In nature, last year’s dead top growth and leaves are left in place to slowly decompose improving the soil and feeding the plants. Gardeners remove last years top growth as it looks messy. A good alternative is to compost the garden waste and return it to the garden. Fall is a great time to start a compost as there is an abundance of materials available. Composting is simple science not an exact one.
People that have not composted before, or have had problems in the past might want to be precise in the materials they use. A good method is to start with a six-inch (15-cm) layer of brown or carbon rich materials then add a one-inch two-cm) layer of green or nitrogen rich material. Mix these two layers together adding enough water that the mixture has the consistency of a wrung out sponge. Continue adding to the pile by alternating the layers and mixing when the material becomes available.

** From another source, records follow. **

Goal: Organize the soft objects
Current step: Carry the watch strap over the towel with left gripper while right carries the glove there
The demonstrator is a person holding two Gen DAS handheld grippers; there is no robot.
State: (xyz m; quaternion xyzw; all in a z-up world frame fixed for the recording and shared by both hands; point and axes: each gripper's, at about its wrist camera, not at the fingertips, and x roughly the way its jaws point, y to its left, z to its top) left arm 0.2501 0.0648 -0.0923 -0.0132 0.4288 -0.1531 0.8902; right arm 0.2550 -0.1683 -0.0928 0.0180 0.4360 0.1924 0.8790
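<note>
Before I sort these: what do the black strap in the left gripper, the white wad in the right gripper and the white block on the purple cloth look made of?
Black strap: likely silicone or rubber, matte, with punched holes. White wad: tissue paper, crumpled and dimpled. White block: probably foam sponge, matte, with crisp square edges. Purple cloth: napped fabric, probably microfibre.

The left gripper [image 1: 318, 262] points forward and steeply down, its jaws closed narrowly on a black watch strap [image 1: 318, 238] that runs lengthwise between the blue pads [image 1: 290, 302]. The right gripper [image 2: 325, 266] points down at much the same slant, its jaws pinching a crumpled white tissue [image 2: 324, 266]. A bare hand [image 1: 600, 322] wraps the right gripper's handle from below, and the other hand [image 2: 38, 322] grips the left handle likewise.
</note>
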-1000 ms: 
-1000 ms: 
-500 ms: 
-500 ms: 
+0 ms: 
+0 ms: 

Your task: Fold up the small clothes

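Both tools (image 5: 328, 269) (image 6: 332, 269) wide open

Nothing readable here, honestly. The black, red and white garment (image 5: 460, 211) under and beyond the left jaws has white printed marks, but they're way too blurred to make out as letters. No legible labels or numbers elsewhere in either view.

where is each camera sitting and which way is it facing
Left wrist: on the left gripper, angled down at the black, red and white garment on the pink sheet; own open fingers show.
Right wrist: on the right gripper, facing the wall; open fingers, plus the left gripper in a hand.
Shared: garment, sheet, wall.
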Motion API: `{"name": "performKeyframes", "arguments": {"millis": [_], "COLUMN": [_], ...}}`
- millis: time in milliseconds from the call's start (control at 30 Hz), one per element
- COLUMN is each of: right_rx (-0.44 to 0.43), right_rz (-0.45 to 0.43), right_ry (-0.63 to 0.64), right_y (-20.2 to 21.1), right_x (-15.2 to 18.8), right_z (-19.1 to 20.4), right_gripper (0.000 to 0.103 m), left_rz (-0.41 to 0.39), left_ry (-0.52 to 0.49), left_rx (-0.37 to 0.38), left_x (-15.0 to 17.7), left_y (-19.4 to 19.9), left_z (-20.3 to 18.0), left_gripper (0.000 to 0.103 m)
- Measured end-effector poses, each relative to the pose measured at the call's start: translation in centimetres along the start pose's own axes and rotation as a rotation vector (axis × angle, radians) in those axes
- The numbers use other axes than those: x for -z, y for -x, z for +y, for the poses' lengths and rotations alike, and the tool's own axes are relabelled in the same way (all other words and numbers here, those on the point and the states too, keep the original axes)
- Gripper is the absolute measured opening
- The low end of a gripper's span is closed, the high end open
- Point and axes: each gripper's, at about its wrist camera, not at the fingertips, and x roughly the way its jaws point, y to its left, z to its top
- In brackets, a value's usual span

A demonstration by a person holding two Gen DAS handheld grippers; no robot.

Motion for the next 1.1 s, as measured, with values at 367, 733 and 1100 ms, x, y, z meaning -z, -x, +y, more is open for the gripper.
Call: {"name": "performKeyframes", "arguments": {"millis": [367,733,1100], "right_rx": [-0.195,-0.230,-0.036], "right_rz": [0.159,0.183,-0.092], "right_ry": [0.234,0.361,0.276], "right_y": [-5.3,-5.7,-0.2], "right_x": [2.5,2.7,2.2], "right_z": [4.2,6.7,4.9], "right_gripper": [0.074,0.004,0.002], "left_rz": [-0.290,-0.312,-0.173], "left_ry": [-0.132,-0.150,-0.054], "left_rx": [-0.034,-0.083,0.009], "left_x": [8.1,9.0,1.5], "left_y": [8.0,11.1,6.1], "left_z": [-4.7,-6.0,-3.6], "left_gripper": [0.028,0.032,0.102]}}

The ratio of six parts carbon to one part nitrogen is approximate but gives an indication of what is needed to get a compost pile started. When nitrogen is in short supply, add a handful of ammonium sulfate or compost starter to get the process started. Once the pile is hot the ratio is less important.
There are times when both materials are not available to compost; save the excess until it is needed.
Turning the compost regularly, at least once every two weeks, adds the oxygen that is needed for quick decomposition. A compost pile can be made and left to decompose but it will take much longer to decompose.
Cutting garden waste and kitchen scraps into small pieces will speed up the process. Large items, like corn stocks will take years to decompose unless they are cut or chipped. They should not be placed whole in the compost.
Not all organic materials should be composted. Avoid any fatty material as they attract rodents and become rancid. Remove seed heads from plants or the compost will be weedy. Never compost plants that have been sprayed with chemicals as residue will be left in the compost. And plants sprayed with chemicals.
Small amounts of clean shredded paper and sawdust can be used in the compost.
There are many different styles of composters available for sale or that can be made. Look for a design that allows for easy turning, has a good air flow, keep rodents out and contents in.
Another way to compost is to dig a trench in the garden and fill it in with compost material. Be sure to cover that part of the trench after each addition. It might take a couple years to break down but it is possible to plant on top of the trench.
Place the compost in a sunny area that is out of sight but convenient. Ones that are hard to access are rarely used. Fall always has an abundance of materials for a compost. Make use of the materials as opposed to discarding it.